I'm downloading the SOS report (taking a long time).

In the mean time can you take a look in /var/log/syslog on the controller(s) and check if rsyslog is falling over? We have had situations in 1.25 where rsyslog got into a bad state and kept crashing.

Changed in juju-core:
status: New → Incomplete

I've now got the SOS report and I can see that rsyslog has corrupt data files as indicated by these messages:

Apr 15 21:15:06 jala-os-cs-2 rsyslogd-2040: fatal error on disk queue 'action 4 queue[DA]', emergency switch to direct mode [try http://www.rsyslog.com/e/2040 ]
Apr 15 21:15:06 jala-os-cs-2 rsyslogd-2040: fatal error on disk queue 'action 5 queue[DA]', emergency switch to direct mode [try http://www.rsyslog.com/e/2040 ]
Apr 15 21:15:06 jala-os-cs-2 rsyslogd-2040: fatal error on disk queue 'action 6 queue[DA]', emergency switch to direct mode [try http://www.rsyslog.com/e/2040 ]
Apr 15 21:15:06 jala-os-cs-2 rsyslogd-2040: fatal error on disk queue 'action 7 queue[DA]', emergency switch to direct mode [try http://www.rsyslog.com/e/2040 ]
Apr 15 21:15:06 jala-os-cs-2 rsyslogd-2040: fatal error on disk queue 'action 8 queue[DA]', emergency switch to direct mode [try http://www.rsyslog.com/e/2040 ]
Apr 15 21:15:06 jala-os-cs-2 rsyslogd-2040: fatal error on disk queue 'action 9 queue[DA]', emergency switch to direct mode [try http://www.rsyslog.com/e/2040 ]
Apr 15 21:15:06 jala-os-cs-2 rsyslogd-2040: fatal error on disk queue 'action 10 queue[DA]', emergency switch to direct mode [try http://www.rsyslog.com/e/2040 ]
Apr 15 21:15:06 jala-os-cs-2 rsyslogd-2040: fatal error on disk queue 'action 11 queue[DA]', emergency switch to direct mode [try http://www.rsyslog.com/e/2040 ]
Apr 15 21:15:06 jala-os-cs-2 rsyslogd-2040: fatal error on disk queue 'action 12 queue[DA]', emergency switch to direct mode [try http://www.rsyslog.com/e/2040 ]
Apr 15 21:15:06 jala-os-cs-2 rsyslogd-2040: fatal error on disk queue 'action 13 queue[DA]', emergency switch to direct mode [try http://www.rsyslog.com/e/2040 ]

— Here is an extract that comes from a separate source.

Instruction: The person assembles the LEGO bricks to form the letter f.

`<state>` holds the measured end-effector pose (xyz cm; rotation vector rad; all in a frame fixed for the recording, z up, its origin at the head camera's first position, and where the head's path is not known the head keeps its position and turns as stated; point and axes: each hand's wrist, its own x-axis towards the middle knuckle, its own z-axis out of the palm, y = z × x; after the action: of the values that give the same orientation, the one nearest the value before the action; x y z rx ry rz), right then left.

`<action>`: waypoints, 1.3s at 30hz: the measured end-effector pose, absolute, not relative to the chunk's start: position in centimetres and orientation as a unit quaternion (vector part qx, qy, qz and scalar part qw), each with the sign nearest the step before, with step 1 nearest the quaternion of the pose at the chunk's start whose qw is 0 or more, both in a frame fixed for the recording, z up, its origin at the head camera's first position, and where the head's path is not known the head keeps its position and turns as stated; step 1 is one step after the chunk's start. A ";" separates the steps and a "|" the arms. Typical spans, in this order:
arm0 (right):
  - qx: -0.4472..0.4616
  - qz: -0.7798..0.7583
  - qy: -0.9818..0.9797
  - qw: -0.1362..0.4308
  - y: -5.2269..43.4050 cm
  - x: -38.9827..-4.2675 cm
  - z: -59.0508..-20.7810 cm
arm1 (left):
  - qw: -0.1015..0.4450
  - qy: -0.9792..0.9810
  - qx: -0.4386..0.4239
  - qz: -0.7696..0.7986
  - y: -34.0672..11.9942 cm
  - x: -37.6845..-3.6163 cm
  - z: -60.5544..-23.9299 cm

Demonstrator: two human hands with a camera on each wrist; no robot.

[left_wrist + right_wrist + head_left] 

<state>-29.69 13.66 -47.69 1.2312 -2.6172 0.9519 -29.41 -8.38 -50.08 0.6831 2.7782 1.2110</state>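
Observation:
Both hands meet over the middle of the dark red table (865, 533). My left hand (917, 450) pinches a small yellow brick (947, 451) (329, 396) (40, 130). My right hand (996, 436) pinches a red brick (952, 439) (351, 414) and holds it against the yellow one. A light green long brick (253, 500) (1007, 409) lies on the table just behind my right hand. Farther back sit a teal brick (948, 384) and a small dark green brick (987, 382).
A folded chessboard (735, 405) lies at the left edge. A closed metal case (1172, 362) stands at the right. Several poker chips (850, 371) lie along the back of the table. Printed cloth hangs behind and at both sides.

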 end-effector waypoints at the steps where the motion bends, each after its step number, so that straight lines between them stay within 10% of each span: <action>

rsyslogd is repeatedly restarting because of this.

Can you check what's in /var/spool/rsyslog? It might be worth stopping rsyslogd and moving the files in that directory out of the way to see if that resolves the issue.

Xav Paice (xavpaice) wrote :

We've done that on multiple occasions, and unfortunately the errors just return. The dir mentioned contains multiple spool files plus .qi files.

Xav Paice (xavpaice) wrote :

Marked back as 'confirmed' because 'incomplete' implies waiting on more info - if that's the case, could you please clarify what's needed?

Changed in juju-core:
status: Incomplete → Confirmed
Anastasia (anastasia-macmood) wrote :

It was marked Incomplete because we had a question. As you've answered it, you could flip it back to New or Confirmed.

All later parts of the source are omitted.